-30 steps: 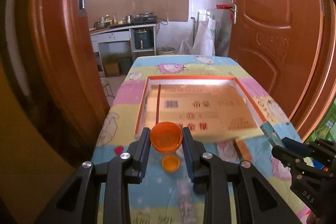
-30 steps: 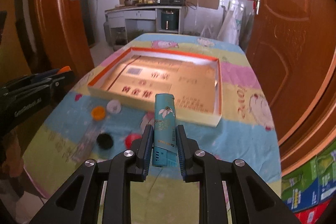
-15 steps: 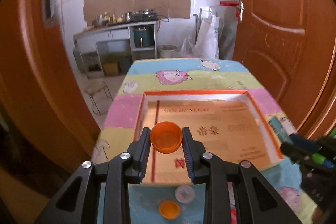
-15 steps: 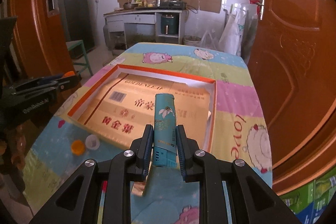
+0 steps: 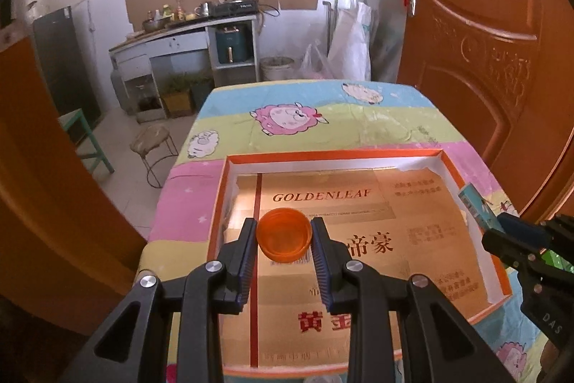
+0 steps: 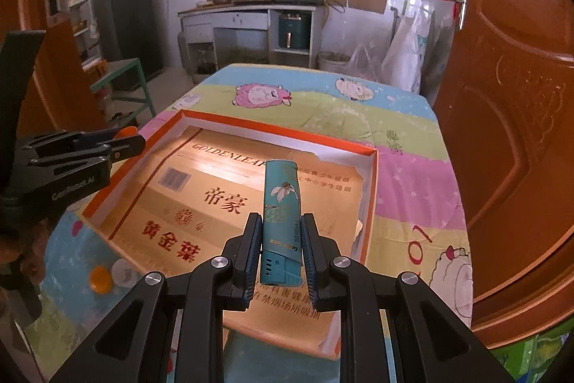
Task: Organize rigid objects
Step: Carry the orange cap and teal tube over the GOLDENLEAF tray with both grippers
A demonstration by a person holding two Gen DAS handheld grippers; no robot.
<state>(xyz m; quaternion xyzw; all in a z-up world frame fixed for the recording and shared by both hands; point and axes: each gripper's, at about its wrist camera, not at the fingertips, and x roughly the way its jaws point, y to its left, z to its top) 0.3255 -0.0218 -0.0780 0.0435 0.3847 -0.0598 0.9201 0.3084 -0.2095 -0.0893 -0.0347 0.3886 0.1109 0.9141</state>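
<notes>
Far left of the right wrist view: two loose caps, one orange (image 6: pixel 100 279) and one white (image 6: pixel 123 271), flat on the sheep-print tablecloth (image 6: pixel 405 178) just outside the near left corner of the shallow orange-rimmed box lid (image 6: pixel 283 131).

Next, the left gripper (image 5: pixel 284 241), hung over the left half of the lid, above its gold printed floor. Clamped narrowly on a small orange cup (image 5: pixel 284 234), blue ribbed pads pressed to both sides. Mouth of the cup turned up toward the camera, short axis roughly upright, tipped slightly; round, so no long axis to speak of. Held off the floor of the lid, not touching it.

Further right, the right gripper (image 6: pixel 280 252), almost fully closed on a teal lighter (image 6: pixel 281 225) with a white flower print. Gripped near its darker ridged end; long axis in line with the fingers, patterned end pointed forward and away, toward the far wall of the lid. Held over the right half of the lid, inside its right wall; whether clear of the floor, not certain from this angle.

In the left wrist view, the same lighter (image 5: pixel 477 207) seen at the lid's right edge, slanted up and to the left.

Beyond the table, a kitchen counter (image 5: pixel 186 31); at right, an orange-brown door (image 5: pixel 495 60).
</notes>
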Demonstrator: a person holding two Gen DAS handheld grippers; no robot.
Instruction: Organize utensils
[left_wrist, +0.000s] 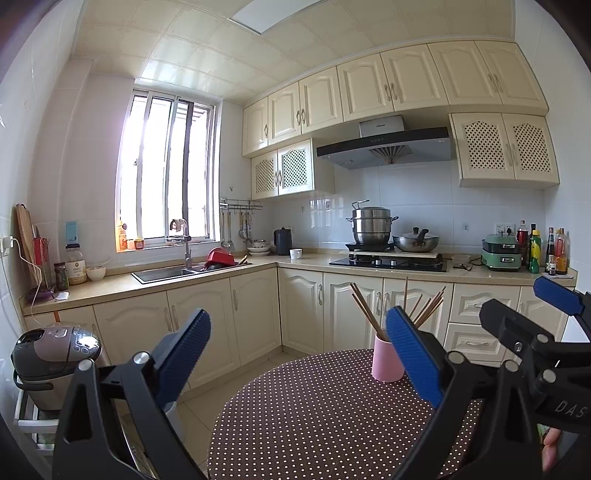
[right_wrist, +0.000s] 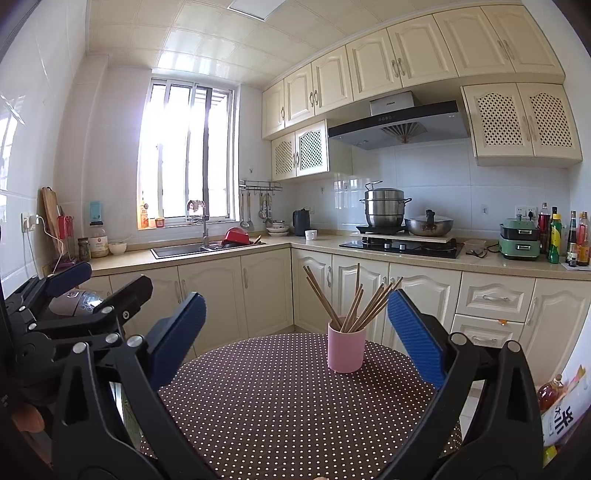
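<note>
A pink cup (left_wrist: 386, 360) (right_wrist: 346, 349) stands upright on the round table with the brown polka-dot cloth (left_wrist: 325, 417) (right_wrist: 280, 398). It holds several wooden chopsticks (left_wrist: 369, 314) (right_wrist: 354, 306) that fan out of its top. My left gripper (left_wrist: 299, 354) is open and empty, held above the near edge of the table, short of the cup. My right gripper (right_wrist: 297, 332) is open and empty, with the cup ahead between its blue pads. The right gripper also shows at the right edge of the left wrist view (left_wrist: 532, 314), and the left gripper at the left edge of the right wrist view (right_wrist: 99, 280).
Kitchen counter behind the table carries a sink (right_wrist: 184, 250), a hob with steel pots (right_wrist: 402, 242), a kettle (right_wrist: 301, 221) and bottles (right_wrist: 561, 236). A rice cooker (left_wrist: 55, 350) stands on a rack to the left. A bag and bottle (right_wrist: 561, 406) lie at right.
</note>
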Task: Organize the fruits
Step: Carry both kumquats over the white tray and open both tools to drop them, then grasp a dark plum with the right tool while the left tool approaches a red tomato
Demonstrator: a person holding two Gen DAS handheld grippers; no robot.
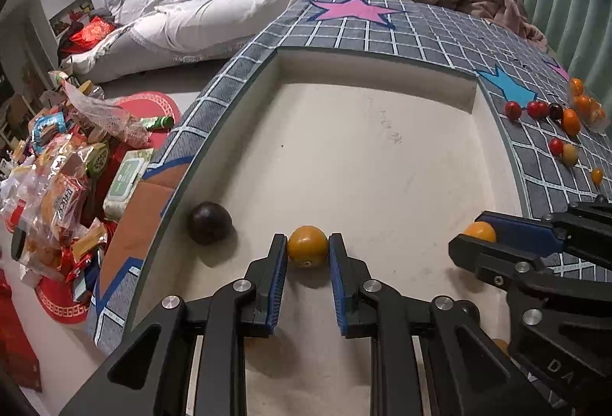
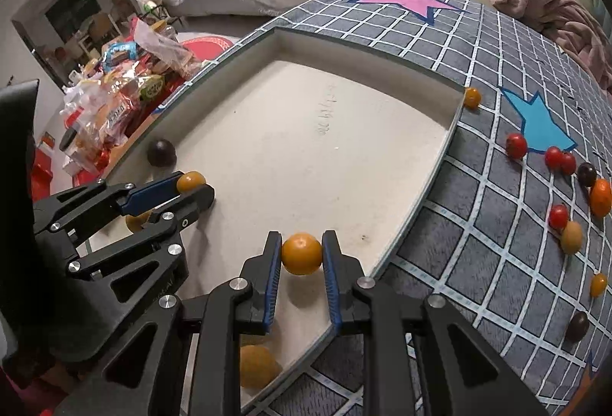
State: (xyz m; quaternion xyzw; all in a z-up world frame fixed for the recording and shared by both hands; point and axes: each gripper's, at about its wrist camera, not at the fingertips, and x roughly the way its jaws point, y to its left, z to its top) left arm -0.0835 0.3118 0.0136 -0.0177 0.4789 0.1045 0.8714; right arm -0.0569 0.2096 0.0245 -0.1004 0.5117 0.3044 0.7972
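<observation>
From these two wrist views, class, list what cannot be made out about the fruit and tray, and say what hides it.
- Left wrist view: orange fruit near the bottom, mostly hidden behind the right gripper.
- Right wrist view: yellow fruit largely covered by the left gripper.
- Both views: the tray near edge is hidden by the camera's own gripper.
- Left wrist view: far fruits by the clear bag are too small to count.

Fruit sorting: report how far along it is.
Done: a dark fruit and a yellow one already lie in the white tray. In hand: the left claw and right claw each grip an orange fruit over the tray. Left: red tomatoes, orange and dark fruits scattered on the checked cloth.
</observation>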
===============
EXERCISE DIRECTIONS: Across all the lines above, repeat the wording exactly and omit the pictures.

ANSWER SPACE:
-30 steps: 
-30 steps: 
-15 steps: 
-15 steps: 
+0 steps: 
+0 steps: 
Task: Organize rigid objects
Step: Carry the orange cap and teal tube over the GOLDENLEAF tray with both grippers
A demonstration by a person holding two Gen DAS handheld grippers; no robot.
<state>(xyz m; quaternion xyzw; all in a z-up world frame fixed for the recording and shared by both hands; point and axes: each gripper's, at about its wrist camera, not at the fingertips, and x roughly the way its jaws point, y to its left, z to its top) 0.3255 -0.0218 -0.0780 0.0435 0.3847 -0.0598 0.9201 0.3084 -0.2095 -0.0893 -0.0347 0.3886 0.1109 0.9141</state>
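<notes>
Far left of the right wrist view: two loose caps, one orange (image 6: pixel 100 279) and one white (image 6: pixel 123 271), flat on the sheep-print tablecloth (image 6: pixel 405 178) just outside the near left corner of the shallow orange-rimmed box lid (image 6: pixel 283 131).

Next, the left gripper (image 5: pixel 284 241), hung over the left half of the lid, above its gold printed floor. Clamped narrowly on a small orange cup (image 5: pixel 284 234), blue ribbed pads pressed to both sides. Mouth of the cup turned up toward the camera, short axis roughly upright, tipped slightly; round, so no long axis to speak of. Held off the floor of the lid, not touching it.

Further right, the right gripper (image 6: pixel 280 252), almost fully closed on a teal lighter (image 6: pixel 281 225) with a white flower print. Gripped near its darker ridged end; long axis in line with the fingers, patterned end pointed forward and away, toward the far wall of the lid. Held over the right half of the lid, inside its right wall; whether clear of the floor, not certain from this angle.

In the left wrist view, the same lighter (image 5: pixel 477 207) seen at the lid's right edge, slanted up and to the left.

Beyond the table, a kitchen counter (image 5: pixel 186 31); at right, an orange-brown door (image 5: pixel 495 60).
</notes>
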Demonstrator: a person holding two Gen DAS handheld grippers; no robot.
Instruction: Organize utensils
[left_wrist, +0.000s] 
[right_wrist, +0.000s] 
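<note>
A pink cup (left_wrist: 386, 360) (right_wrist: 346, 349) stands upright on the round table with the brown polka-dot cloth (left_wrist: 325, 417) (right_wrist: 280, 398). It holds several wooden chopsticks (left_wrist: 369, 314) (right_wrist: 354, 306) that fan out of its top. My left gripper (left_wrist: 299, 354) is open and empty, held above the near edge of the table, short of the cup. My right gripper (right_wrist: 297, 332) is open and empty, with the cup ahead between its blue pads. The right gripper also shows at the right edge of the left wrist view (left_wrist: 532, 314), and the left gripper at the left edge of the right wrist view (right_wrist: 99, 280).
Kitchen counter behind the table carries a sink (right_wrist: 184, 250), a hob with steel pots (right_wrist: 402, 242), a kettle (right_wrist: 301, 221) and bottles (right_wrist: 561, 236). A rice cooker (left_wrist: 55, 350) stands on a rack to the left. A bag and bottle (right_wrist: 561, 406) lie at right.
</note>
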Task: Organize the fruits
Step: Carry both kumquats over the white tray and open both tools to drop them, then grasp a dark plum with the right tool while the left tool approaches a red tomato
Demonstrator: a person holding two Gen DAS handheld grippers; no robot.
State: (xyz m; quaternion xyzw; all in a z-up world frame fixed for the recording and shared by both hands; point and axes: each gripper's, at about its wrist camera, not at the fingertips, and x roughly the way its jaws point, y to its left, z to its top) left arm -0.0835 0.3118 0.0136 -0.0177 0.4789 0.1045 0.8714; right arm -0.0569 0.2096 0.0245 -0.1004 0.5117 0.3044 0.7972
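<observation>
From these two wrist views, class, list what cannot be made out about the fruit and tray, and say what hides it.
- Left wrist view: orange fruit near the bottom, mostly hidden behind the right gripper.
- Right wrist view: yellow fruit largely covered by the left gripper.
- Both views: the tray near edge is hidden by the camera's own gripper.
- Left wrist view: far fruits by the clear bag are too small to count.

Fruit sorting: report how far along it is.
Done: a dark fruit and a yellow one already lie in the white tray. In hand: the left claw and right claw each grip an orange fruit over the tray. Left: red tomatoes, orange and dark fruits scattered on the checked cloth.
</observation>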

What appears above is the full answer.